==== TASK INPUT

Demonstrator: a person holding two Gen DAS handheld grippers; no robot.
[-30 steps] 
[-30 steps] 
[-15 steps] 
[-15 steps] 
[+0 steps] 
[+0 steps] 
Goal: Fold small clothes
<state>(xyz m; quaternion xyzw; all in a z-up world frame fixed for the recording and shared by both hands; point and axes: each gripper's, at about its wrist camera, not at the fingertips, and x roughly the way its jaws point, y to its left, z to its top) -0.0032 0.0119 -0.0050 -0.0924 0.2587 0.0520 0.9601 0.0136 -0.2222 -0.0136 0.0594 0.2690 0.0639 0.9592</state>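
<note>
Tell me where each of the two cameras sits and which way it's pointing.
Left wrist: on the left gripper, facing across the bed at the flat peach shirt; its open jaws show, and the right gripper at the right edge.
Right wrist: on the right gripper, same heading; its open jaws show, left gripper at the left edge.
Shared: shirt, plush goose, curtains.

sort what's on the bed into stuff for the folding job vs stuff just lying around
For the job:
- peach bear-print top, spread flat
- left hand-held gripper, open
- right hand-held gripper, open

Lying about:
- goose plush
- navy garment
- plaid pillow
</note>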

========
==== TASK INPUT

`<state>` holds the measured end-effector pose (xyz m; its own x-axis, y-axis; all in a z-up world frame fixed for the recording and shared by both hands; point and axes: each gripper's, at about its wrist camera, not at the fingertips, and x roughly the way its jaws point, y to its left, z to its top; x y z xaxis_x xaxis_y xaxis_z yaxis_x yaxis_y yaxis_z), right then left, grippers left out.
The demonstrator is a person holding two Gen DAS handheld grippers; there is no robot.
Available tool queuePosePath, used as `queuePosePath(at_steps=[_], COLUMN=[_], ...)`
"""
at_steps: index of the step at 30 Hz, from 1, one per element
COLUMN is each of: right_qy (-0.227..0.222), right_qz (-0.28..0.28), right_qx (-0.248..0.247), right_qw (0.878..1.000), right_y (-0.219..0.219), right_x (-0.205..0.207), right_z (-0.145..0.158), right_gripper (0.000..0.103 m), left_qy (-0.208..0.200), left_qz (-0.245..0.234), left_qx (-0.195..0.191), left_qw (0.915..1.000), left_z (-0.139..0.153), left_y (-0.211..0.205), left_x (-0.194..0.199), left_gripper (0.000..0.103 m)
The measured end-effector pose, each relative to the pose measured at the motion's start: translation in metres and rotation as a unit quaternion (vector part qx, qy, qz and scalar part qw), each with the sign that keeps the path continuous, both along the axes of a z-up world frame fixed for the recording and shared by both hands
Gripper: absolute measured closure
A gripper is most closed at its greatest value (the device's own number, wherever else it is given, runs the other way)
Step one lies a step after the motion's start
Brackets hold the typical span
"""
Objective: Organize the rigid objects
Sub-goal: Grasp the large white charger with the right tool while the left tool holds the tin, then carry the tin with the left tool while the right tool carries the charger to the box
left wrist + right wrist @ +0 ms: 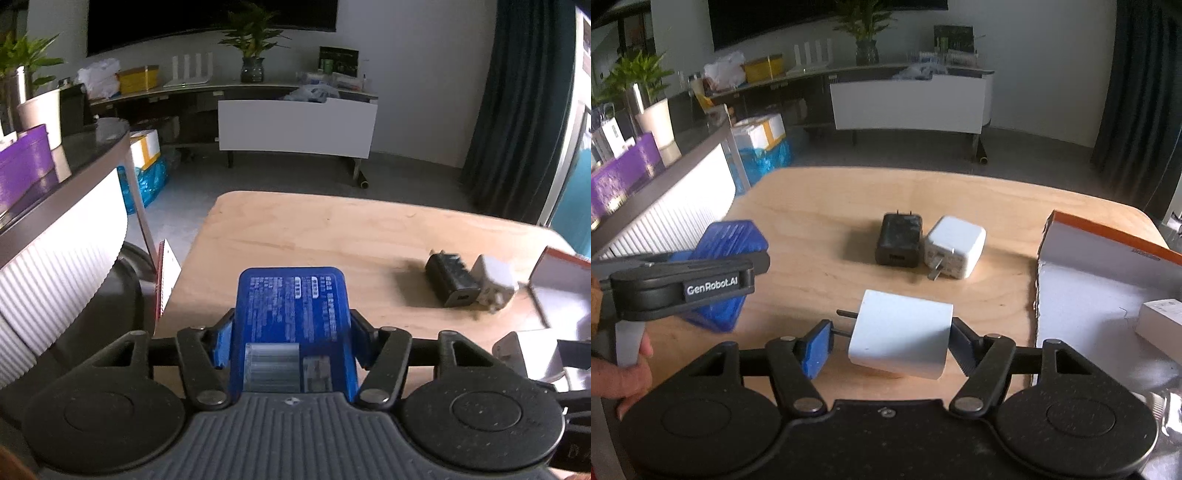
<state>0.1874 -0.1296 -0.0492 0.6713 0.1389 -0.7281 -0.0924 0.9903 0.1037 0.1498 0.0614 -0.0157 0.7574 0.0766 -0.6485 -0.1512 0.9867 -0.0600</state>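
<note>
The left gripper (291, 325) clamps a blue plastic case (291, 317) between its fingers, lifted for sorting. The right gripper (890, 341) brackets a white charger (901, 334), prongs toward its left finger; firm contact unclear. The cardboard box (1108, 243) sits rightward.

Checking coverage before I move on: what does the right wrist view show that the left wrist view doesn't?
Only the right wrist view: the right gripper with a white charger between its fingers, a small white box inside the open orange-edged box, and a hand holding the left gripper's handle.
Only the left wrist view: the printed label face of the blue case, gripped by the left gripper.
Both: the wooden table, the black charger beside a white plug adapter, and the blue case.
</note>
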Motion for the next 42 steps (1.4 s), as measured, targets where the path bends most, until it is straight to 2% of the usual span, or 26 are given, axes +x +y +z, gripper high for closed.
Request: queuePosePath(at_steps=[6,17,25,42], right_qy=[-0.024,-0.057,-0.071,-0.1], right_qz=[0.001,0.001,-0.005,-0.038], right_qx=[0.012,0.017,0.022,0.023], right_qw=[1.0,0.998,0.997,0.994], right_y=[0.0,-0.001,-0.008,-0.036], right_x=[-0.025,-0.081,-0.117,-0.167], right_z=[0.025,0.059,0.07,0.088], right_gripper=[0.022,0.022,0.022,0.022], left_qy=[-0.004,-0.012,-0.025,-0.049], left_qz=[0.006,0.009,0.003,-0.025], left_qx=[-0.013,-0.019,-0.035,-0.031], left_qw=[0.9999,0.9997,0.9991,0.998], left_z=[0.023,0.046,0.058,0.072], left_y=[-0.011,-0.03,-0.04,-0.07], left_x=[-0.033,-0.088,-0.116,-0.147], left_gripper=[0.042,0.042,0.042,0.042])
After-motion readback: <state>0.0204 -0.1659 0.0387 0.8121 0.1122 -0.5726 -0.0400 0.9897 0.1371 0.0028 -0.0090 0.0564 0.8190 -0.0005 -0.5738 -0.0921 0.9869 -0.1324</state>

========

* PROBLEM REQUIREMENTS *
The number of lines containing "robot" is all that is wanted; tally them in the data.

* TASK RESULT *
2